Exercise goal
Exact wording is required: give all the records again, minus the pictures.

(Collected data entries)
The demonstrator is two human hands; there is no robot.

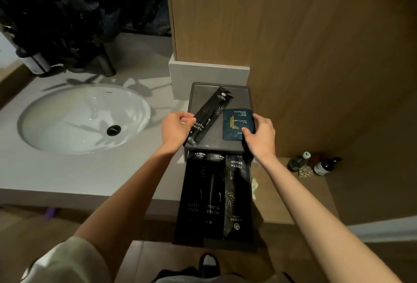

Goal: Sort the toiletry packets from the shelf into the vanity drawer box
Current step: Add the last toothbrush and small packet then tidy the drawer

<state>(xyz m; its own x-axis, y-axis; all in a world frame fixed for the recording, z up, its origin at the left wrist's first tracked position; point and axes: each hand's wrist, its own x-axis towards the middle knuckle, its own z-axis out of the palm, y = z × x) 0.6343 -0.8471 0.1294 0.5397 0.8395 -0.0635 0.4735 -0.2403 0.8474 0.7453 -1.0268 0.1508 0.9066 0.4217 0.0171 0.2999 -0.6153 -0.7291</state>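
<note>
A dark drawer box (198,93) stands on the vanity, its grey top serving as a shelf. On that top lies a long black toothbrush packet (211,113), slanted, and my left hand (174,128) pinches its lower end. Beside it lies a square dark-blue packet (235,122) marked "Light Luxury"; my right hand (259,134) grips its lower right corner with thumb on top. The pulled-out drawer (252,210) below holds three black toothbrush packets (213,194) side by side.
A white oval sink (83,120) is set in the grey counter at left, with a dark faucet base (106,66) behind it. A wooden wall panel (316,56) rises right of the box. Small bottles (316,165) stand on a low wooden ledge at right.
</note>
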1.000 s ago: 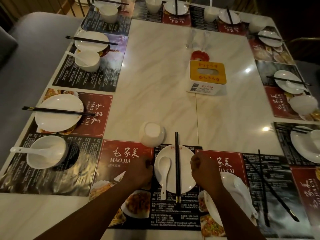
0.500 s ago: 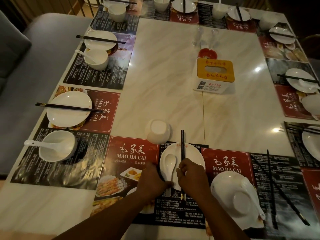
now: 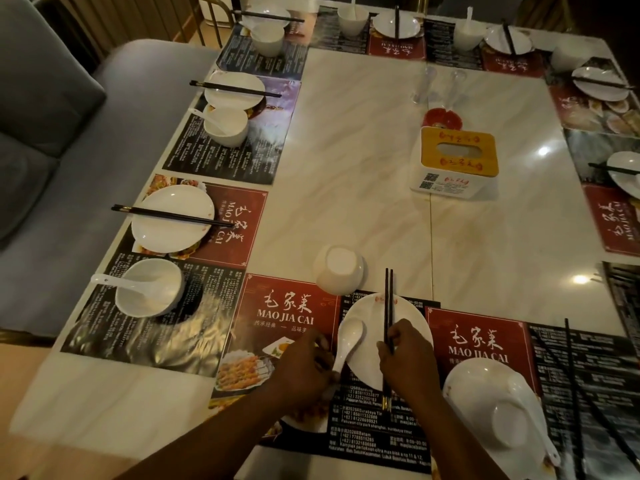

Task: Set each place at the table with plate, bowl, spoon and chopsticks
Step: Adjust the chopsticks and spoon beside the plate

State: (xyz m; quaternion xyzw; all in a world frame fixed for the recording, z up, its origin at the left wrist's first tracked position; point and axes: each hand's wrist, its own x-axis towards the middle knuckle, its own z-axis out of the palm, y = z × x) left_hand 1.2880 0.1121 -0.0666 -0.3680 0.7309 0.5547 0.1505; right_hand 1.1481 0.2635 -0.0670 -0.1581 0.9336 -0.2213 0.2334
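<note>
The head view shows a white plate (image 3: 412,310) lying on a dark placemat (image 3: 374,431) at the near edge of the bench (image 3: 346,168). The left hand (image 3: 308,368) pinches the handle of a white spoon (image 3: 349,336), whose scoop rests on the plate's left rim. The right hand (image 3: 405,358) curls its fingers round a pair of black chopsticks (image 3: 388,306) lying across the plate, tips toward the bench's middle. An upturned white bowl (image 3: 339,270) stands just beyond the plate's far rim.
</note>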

Output
The demonstrator is two human hands; there is no robot.


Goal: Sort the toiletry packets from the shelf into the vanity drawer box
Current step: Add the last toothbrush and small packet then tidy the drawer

<state>(xyz m; its own x-axis, y-axis; all in a world frame fixed for the recording, z up, its origin at the left wrist's first tracked position; point and axes: each hand's wrist, its own x-axis towards the middle knuckle, its own z-axis out of the palm, y = z × x) 0.6343 -0.8471 0.1294 0.5397 0.8395 -0.0635 0.4735 -0.2403 0.8474 0.7453 -1.0268 0.1508 0.9066 0.4217 0.0171 0.2999 -0.6153 -0.7291</state>
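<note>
A dark drawer box (198,93) stands on the vanity, its grey top serving as a shelf. On that top lies a long black toothbrush packet (211,113), slanted, and my left hand (174,128) pinches its lower end. Beside it lies a square dark-blue packet (235,122) marked "Light Luxury"; my right hand (259,134) grips its lower right corner with thumb on top. The pulled-out drawer (252,210) below holds three black toothbrush packets (213,194) side by side.
A white oval sink (83,120) is set in the grey counter at left, with a dark faucet base (106,66) behind it. A wooden wall panel (316,56) rises right of the box. Small bottles (316,165) stand on a low wooden ledge at right.
</note>
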1.000 s ago: 
0.500 s ago: 
now: 

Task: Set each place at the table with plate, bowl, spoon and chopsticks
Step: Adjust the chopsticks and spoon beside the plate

State: (xyz m; quaternion xyzw; all in a world frame fixed for the recording, z up, its origin at the left wrist's first tracked position; point and axes: each hand's wrist, its own x-axis towards the middle knuckle, its own z-axis out of the palm, y = z × x) left_hand 1.2880 0.1121 -0.0666 -0.3680 0.7309 0.5547 0.1505; right_hand 1.1481 0.2635 -0.0670 -0.1581 0.9336 -0.2213 0.2334
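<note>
The head view shows a white plate (image 3: 412,310) lying on a dark placemat (image 3: 374,431) at the near edge of the bench (image 3: 346,168). The left hand (image 3: 308,368) pinches the handle of a white spoon (image 3: 349,336), whose scoop rests on the plate's left rim. The right hand (image 3: 405,358) curls its fingers round a pair of black chopsticks (image 3: 388,306) lying across the plate, tips toward the bench's middle. An upturned white bowl (image 3: 339,270) stands just beyond the plate's far rim.
</note>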

No other output is expected for this exercise.